# EXERCISE GOAL
All that is needed is each line of the entries holding the word "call", copied as it stands.

[Records drawn from a dataset]

◇ ◇ ◇ ◇ ◇

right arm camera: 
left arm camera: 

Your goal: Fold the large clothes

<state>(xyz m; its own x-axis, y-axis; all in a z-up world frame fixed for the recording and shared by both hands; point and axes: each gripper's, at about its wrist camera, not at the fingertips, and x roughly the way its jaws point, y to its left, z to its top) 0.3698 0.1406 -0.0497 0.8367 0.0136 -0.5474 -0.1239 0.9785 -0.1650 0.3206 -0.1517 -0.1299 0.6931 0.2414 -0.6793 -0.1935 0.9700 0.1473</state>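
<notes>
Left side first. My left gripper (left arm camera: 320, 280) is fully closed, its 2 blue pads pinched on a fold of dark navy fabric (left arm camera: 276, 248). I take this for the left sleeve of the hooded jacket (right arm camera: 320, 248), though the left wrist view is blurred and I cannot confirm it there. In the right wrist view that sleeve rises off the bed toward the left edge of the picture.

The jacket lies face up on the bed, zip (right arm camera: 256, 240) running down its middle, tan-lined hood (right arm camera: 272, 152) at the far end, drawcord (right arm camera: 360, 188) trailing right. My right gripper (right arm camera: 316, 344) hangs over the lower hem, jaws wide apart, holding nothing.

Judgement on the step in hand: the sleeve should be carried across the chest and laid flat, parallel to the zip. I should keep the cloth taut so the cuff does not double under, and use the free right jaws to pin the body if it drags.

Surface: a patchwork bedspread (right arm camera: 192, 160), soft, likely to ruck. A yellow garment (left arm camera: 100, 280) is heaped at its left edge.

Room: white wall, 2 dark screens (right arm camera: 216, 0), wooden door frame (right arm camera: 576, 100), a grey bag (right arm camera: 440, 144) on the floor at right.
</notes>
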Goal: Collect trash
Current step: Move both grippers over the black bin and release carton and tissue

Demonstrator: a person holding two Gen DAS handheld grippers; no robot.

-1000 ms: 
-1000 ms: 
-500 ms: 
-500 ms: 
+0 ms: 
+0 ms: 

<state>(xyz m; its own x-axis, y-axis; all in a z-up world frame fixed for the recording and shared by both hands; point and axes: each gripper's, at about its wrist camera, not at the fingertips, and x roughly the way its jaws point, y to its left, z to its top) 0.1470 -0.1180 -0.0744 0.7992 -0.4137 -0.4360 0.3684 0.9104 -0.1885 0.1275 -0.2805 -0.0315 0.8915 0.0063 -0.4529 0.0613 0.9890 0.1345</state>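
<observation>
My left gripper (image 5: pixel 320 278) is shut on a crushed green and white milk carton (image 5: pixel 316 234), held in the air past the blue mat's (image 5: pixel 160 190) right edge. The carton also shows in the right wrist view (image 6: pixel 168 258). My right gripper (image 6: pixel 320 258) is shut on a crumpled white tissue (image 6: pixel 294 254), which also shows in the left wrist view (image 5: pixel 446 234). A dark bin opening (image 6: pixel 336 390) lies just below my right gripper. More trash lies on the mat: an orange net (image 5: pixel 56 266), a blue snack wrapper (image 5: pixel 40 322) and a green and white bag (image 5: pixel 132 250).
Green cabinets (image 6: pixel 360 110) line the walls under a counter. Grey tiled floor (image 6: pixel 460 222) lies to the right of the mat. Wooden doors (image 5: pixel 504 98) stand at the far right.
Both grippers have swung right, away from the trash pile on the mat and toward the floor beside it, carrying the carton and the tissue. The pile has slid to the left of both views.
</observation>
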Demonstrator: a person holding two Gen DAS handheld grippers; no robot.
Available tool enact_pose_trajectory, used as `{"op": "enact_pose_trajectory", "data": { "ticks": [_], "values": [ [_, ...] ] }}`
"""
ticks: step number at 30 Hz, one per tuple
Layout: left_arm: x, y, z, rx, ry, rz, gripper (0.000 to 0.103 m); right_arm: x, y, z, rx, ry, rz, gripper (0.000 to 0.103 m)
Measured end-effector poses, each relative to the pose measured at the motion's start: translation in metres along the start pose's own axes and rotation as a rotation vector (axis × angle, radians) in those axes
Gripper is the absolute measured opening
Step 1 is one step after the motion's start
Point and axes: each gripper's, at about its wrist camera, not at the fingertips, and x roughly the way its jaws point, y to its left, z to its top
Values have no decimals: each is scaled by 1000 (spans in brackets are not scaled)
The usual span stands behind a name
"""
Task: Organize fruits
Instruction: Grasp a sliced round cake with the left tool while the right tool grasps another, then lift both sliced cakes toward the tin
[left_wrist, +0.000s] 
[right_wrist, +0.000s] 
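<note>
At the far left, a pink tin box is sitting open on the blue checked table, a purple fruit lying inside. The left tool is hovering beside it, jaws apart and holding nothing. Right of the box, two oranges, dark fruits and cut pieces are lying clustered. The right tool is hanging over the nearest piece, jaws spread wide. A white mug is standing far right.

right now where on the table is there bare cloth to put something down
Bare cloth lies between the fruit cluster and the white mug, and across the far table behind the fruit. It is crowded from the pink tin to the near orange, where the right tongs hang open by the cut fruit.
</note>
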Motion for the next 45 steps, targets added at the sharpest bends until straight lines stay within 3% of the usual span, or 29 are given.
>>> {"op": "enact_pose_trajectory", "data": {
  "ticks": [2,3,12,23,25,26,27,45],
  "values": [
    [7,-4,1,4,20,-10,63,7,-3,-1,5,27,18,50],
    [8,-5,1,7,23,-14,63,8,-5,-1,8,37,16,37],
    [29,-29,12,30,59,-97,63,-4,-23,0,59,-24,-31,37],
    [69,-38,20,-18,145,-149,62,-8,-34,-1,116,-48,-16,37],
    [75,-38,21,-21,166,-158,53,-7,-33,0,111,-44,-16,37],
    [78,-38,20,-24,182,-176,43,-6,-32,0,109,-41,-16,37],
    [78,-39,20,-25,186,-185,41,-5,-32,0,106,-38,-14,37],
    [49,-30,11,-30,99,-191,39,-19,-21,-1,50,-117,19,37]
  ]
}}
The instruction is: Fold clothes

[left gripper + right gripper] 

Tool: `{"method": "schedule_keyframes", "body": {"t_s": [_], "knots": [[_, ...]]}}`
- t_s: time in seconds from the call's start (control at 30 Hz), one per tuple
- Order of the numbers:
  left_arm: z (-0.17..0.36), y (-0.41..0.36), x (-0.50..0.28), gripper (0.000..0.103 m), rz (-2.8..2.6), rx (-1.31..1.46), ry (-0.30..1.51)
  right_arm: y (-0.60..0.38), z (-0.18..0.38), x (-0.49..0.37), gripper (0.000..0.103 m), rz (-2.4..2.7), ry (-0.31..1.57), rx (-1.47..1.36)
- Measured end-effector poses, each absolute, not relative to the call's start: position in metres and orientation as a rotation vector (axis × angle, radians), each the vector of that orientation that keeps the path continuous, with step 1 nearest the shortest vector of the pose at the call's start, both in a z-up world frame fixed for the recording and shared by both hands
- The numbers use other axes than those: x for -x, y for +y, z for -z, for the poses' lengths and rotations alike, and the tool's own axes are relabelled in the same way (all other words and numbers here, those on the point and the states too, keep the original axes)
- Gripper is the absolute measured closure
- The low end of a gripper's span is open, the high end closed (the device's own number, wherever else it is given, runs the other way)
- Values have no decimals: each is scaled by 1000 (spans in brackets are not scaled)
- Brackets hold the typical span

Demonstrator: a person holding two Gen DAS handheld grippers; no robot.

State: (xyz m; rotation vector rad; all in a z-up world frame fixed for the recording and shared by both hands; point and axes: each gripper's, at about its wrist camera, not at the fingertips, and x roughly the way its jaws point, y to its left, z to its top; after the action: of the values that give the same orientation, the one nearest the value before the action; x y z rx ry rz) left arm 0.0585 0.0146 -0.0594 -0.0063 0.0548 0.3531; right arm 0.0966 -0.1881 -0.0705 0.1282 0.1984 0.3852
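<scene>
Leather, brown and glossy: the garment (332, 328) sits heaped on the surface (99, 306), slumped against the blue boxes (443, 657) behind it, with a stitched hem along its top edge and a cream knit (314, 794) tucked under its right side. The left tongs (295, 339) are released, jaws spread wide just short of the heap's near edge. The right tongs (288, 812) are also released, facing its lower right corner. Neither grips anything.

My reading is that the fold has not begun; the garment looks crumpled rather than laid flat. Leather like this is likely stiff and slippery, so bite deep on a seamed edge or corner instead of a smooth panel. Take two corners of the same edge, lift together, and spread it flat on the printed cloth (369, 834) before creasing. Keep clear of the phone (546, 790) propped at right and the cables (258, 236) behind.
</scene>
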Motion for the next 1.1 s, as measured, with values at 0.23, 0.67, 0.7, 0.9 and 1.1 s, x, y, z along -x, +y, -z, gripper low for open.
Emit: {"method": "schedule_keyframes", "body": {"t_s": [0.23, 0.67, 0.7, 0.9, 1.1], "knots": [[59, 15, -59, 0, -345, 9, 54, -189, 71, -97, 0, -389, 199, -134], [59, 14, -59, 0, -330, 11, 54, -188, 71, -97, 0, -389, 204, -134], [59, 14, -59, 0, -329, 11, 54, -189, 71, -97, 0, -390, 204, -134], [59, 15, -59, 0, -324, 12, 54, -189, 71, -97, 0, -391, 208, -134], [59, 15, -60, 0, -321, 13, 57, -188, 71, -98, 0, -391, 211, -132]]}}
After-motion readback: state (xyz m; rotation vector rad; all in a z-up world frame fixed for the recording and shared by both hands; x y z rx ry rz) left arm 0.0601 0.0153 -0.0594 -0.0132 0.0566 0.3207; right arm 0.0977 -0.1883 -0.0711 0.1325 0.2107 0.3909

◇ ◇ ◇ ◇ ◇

# EXERCISE SOLUTION
- t_s: time in seconds from the call's start (control at 30 Hz), one per tuple
- Measured end-effector poses, each absolute, not relative to the call's start: position in metres and orientation as a rotation vector (axis × angle, radians), each the vector of that orientation that keeps the path continuous, with step 1 nearest the shortest vector of the pose at the call's start, both in a z-up world frame fixed for the recording and shared by both hands

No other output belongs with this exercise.